When the line with "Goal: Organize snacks" appears below, start repeating lines exactly, and keep going through the line with "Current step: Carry"; add nothing outside that span.

[[ SUPPLIED MATERIAL, beginning ]]

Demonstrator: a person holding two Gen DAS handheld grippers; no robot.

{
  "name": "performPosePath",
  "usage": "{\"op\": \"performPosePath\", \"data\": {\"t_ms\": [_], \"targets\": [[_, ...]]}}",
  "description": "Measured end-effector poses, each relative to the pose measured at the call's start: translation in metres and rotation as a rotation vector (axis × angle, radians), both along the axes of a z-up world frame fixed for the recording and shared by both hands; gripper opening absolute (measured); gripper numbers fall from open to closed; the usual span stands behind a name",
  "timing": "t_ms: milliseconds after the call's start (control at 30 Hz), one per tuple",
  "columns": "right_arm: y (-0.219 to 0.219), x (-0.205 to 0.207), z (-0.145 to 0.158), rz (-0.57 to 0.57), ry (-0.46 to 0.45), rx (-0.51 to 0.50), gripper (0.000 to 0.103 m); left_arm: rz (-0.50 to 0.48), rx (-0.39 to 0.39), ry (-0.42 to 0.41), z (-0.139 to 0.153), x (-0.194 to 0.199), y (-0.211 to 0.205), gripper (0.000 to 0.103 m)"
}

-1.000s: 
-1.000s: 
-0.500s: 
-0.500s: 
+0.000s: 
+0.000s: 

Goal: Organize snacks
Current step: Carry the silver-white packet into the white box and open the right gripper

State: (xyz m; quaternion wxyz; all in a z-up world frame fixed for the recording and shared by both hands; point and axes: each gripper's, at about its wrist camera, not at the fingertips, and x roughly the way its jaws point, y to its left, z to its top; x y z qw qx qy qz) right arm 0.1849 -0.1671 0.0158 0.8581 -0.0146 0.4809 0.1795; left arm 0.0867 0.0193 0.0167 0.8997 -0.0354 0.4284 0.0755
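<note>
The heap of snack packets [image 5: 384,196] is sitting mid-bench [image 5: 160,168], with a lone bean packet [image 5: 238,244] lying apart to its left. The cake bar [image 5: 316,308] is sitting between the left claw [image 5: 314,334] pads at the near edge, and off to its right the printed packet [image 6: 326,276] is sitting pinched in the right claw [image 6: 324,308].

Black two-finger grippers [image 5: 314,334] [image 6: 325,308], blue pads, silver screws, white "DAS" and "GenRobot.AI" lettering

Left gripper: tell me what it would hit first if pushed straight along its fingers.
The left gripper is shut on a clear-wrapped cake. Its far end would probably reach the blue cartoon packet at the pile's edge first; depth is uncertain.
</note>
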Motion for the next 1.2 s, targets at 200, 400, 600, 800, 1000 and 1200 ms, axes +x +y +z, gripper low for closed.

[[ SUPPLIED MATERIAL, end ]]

§ **OUTPUT BELOW**:
Goal: Organize snacks
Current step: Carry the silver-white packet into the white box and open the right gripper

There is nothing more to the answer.